Inaccurate roots found using Newton Raphson method for 2 variables

6 views (last 30 days)
I'm currently studying MIT OCW and my code for Exercise 11 (as in the link) is
X=[10;10];
for j=1:1000000
g=[sin(X(1)+2*((X(2))^2))-X(2), (X(1)^2)*X(2)-X(1)]';
Jg=[cos(X(1)+2*((X(2))^2)), 4*X(2)*cos(X(1)+2*((X(2))^2))-1; 2*X(1)*X(2)-1, X(1)^2];
X=X-Jg\g;
end
format long
X
Using X=[0,0] as starting point, I found the root (0,0), which is accurate.
Using X=[1,1], I found the root (1.47235, 0.67919). For this outcome, g = (-1.1102e-016, 0), which is still close to the expected value (0,0).
However, I can't find other roots accurately, for example, when using X=[1,3] as starting point, the result is (0.32594,3.04793), and g = (-2.9919, -0.0021411), which is far from the expected value (0,0). This problem persists with more iterations. Also, with more iterations, the root is still (0.32594,3.04793), which shows that the values of X converges onto (0.32594,3.04793).
I checked my Jacobian matrix (Jg) using Wolfram Alpha and it is correct.

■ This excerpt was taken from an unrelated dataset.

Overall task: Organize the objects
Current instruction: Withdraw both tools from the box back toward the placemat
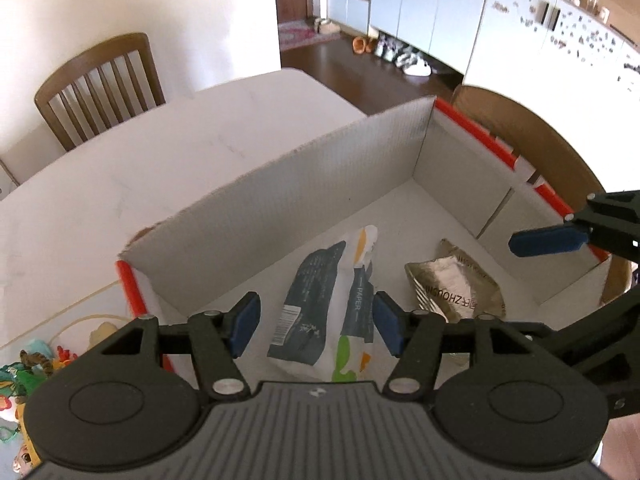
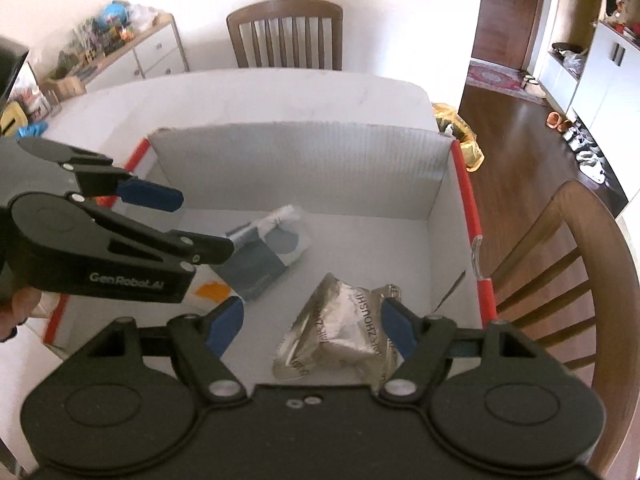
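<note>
A white cardboard box (image 1: 320,184) with red edges stands on the table, and its far wall (image 2: 300,168) also shows in the right wrist view. Inside lie a dark and white paper tissue pack (image 1: 312,280) (image 2: 260,264) and a crumpled silver foil packet (image 1: 456,284) (image 2: 340,328). My left gripper (image 1: 316,326) (image 2: 196,224) hangs open above the tissue pack, its pads clear of it. My right gripper (image 2: 314,328) hangs open above the foil packet without touching it. In the left wrist view only one of its blue fingers (image 1: 544,242) shows, at the right.
The box sits on a white table (image 1: 140,168). Wooden chairs stand at the far side (image 2: 284,36) (image 1: 100,84) and close by the box's right wall (image 2: 560,272). Colourful toys (image 1: 24,360) lie left of the box. A hand (image 2: 20,304) holds the left gripper.
</note>
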Demonstrator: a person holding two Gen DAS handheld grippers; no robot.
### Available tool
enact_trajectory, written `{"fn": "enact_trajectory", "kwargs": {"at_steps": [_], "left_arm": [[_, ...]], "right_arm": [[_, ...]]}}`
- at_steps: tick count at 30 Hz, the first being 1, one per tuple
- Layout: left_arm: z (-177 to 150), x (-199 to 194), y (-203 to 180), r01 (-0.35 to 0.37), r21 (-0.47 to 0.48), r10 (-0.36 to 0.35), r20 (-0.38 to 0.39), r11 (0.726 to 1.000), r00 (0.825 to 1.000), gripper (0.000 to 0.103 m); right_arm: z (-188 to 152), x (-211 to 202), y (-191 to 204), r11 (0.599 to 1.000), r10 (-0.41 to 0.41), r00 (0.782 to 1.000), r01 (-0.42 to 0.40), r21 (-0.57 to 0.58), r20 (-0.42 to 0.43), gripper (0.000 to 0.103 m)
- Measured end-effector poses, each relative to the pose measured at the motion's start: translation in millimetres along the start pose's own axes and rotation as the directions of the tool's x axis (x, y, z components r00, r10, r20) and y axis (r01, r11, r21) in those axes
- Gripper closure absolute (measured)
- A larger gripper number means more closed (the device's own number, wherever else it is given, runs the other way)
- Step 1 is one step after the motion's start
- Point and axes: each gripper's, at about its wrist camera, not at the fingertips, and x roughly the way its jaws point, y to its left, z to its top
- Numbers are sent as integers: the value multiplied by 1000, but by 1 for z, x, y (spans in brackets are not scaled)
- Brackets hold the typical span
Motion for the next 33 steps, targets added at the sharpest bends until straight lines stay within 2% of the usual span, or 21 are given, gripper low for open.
{"fn": "enact_trajectory", "kwargs": {"at_steps": [8,11,14,16,21,25,33], "left_arm": [[-13,-42,18,3,-34,0,99,999,995,42],[-21,-64,27,-13,-42,19,149,999,989,42],[-30,-81,40,-20,-61,31,186,998,982,41],[-36,-92,47,-20,-75,35,204,997,978,37],[-55,-116,65,-23,-97,47,248,995,968,36],[-74,-130,83,-34,-127,68,271,991,960,27],[-112,-156,120,-50,-201,108,292,978,950,19]], "right_arm": [[0,-32,12,998,5,997,-9,57,79,28],[0,-39,21,998,6,995,-13,68,103,22],[0,-45,32,997,4,993,-14,82,118,21],[-1,-50,40,996,9,992,-21,90,130,20],[0,-56,61,994,8,987,-26,106,162,18],[0,-59,80,993,11,983,-33,111,185,9],[0,-63,128,994,46,973,-66,81,228,2]]}}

May I have an explanation for this? Pardon my ignorance as I just completed my A-levels and have not studied university linear algebra.

Accepted Answer

John D'Errico
John D'Errico on 12 Mar 2018
Edited: John D'Errico on 12 Mar 2018
One of the first things I ALWAYS tell people to do, especially when they see something confusing to them, is to plot EVERYTHING. So lets start out with a plot.

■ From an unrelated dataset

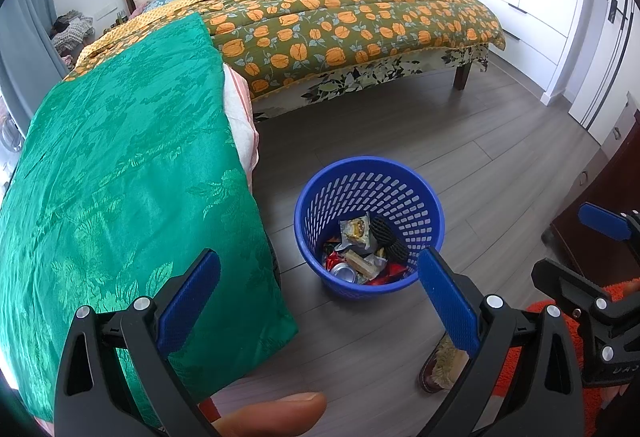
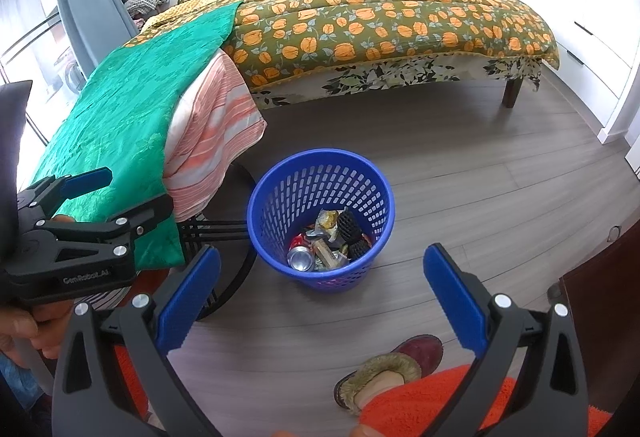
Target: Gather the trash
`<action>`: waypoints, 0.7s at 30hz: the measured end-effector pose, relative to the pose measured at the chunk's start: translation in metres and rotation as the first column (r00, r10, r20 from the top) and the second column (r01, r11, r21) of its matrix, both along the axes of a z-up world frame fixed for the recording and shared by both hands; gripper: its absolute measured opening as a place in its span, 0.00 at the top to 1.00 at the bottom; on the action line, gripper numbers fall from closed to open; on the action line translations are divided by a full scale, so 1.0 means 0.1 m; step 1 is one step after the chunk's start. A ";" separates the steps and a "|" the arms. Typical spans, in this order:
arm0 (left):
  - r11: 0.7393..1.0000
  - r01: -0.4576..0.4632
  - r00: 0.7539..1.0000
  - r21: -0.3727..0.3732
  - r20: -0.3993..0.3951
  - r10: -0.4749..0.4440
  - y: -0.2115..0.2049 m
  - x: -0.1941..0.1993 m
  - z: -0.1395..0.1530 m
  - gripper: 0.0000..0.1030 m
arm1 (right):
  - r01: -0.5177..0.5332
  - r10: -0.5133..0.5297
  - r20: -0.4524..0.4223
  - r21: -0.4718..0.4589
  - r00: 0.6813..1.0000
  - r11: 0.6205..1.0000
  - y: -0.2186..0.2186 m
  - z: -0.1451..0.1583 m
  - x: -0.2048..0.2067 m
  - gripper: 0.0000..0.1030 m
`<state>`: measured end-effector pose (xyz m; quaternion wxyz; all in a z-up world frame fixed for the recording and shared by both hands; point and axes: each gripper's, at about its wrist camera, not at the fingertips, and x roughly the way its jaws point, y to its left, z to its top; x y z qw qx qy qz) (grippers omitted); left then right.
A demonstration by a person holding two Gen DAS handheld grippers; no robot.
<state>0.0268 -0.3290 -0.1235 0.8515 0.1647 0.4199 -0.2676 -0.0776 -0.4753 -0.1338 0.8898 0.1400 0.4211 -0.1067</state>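
Blue plastic, with many small holes in its wall, is what we see first in the left wrist view: the basket (image 1: 370,173) stands upright on the grey wooden floor (image 1: 460,141), a little toward 5 o'clock from the centre. Inside it lies the trash (image 1: 362,253): a crushed silver can (image 1: 345,272), a foil snack wrapper (image 1: 355,233), a black foam net (image 1: 390,237) and some red pieces. Our left gripper (image 1: 320,301) has its jaws spread wide and nothing is between them. At 9 o'clock a green cloth (image 1: 120,177) hangs over some furniture, and a bed with an orange flower quilt (image 1: 340,21) fills the area near 12 o'clock. At 3 to 4 o'clock we see part of the right gripper (image 1: 592,253), with one blue pad. A furry slipper (image 1: 442,365) is near 5 o'clock, and a thumb (image 1: 276,413) shows at 6 o'clock.

In the right wrist view, the basket (image 2: 320,165) is near the centre, and the trash (image 2: 328,245) rests at its bottom, the can (image 2: 301,259) toward 8 o'clock inside it. Our right gripper (image 2: 322,301) is also wide, and it holds nothing. The left gripper (image 2: 120,193) appears at 9 o'clock, over the green cloth (image 2: 132,97); from this side we cannot tell how far its jaws stand. The slipper (image 2: 380,369) and an orange sleeve (image 2: 420,405) lie at 6 o'clock. The quilt (image 2: 380,21) is at 12 o'clock.
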 end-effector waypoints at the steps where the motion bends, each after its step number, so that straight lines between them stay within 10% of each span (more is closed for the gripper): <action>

Let me split your two expressions apart. While having them as one vector valued function is good to when you are using Newton's method, for plotting purposes, I need them separate.

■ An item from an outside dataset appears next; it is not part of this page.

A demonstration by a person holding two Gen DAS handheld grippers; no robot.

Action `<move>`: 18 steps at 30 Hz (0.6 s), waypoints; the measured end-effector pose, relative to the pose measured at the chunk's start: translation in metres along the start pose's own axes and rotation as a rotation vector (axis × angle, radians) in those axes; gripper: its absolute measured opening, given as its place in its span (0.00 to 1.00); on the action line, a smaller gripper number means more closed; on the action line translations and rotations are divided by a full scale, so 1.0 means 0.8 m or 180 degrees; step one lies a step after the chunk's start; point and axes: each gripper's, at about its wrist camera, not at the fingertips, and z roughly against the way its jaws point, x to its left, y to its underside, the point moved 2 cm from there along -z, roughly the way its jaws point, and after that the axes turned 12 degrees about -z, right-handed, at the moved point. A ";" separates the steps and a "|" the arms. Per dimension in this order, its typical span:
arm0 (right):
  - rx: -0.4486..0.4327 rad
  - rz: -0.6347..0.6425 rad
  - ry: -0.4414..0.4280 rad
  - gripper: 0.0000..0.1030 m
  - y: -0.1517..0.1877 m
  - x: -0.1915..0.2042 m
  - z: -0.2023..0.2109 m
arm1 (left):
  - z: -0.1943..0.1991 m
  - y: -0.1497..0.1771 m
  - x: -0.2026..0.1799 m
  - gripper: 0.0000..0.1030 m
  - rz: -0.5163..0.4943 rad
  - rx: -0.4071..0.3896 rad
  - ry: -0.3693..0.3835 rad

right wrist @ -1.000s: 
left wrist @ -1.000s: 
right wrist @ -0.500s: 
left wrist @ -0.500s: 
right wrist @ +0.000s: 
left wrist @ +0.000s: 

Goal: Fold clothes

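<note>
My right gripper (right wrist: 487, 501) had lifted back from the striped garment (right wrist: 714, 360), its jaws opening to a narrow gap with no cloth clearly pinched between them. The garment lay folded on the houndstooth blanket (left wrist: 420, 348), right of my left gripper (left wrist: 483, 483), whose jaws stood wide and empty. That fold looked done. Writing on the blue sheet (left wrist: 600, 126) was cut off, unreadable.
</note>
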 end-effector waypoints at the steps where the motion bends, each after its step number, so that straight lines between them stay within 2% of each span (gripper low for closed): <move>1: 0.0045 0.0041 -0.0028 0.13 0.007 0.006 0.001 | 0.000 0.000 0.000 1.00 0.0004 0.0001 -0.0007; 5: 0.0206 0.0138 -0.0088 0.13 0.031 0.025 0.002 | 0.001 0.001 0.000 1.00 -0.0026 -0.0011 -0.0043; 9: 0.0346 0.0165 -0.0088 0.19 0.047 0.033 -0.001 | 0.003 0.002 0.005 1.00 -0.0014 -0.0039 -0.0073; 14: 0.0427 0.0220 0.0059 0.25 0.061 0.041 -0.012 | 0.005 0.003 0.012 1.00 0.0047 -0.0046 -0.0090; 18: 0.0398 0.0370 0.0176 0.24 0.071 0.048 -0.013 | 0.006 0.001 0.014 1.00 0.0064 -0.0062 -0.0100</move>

g1 = @(X1,X2) sin(X1+2*X2.^2)-X2;
g2 = @(X1,X2) X1.^2.*X2-X1;
So, first, without even looking at any plot, I see that this is a homogeneous one. No constant term. And clearly X1=X2=0 is a solution. So I will expect to see at least one solution.
How can we plot two equations like this? The best trick is not to think of the problem as surfaces, but to view it as a contour plotting problem. A contour plot identifies the locus of points in the (X1,X2) plane that create a level surface, so a constant function value, here that value is zero. Bear with me.
[XX1,XX2] = meshgrid(-10:.01:10,-3.5:.01:3.5);
contour(XX1,XX2,g1(XX1,XX2),[0 0],'r')
hold on
contour(XX1,XX2,g2(XX1,XX2),[0 0],'g')
grid on
xlabel X(1)
ylabel X(2)
Now, wherever we see an intersection between the red and green curves, we expect to see a solution of the two simultaneous equations.
So clearly there is a root at the point [0,0]. I'd expect to see a second for X(1)=0, with X(2) just a wee bit larger than 0.5.
By zooming the plot a bit, I can identify a root around [1.47,.68], as well as a solution near [2.33,0.43], etc.
plot(0,0,'bo')
plot(1.47235, 0.67919,'bo')
plot(0.32594,3.04793,'bo')
plot(1,3,'ms')
I've added the points you have located, as well as the start point of [1,3].
It looks like things have converged nicely for two solutions. It looks like you have missed a few though, but the contour plot should suggest starting values that would converge to any of the solutions I see.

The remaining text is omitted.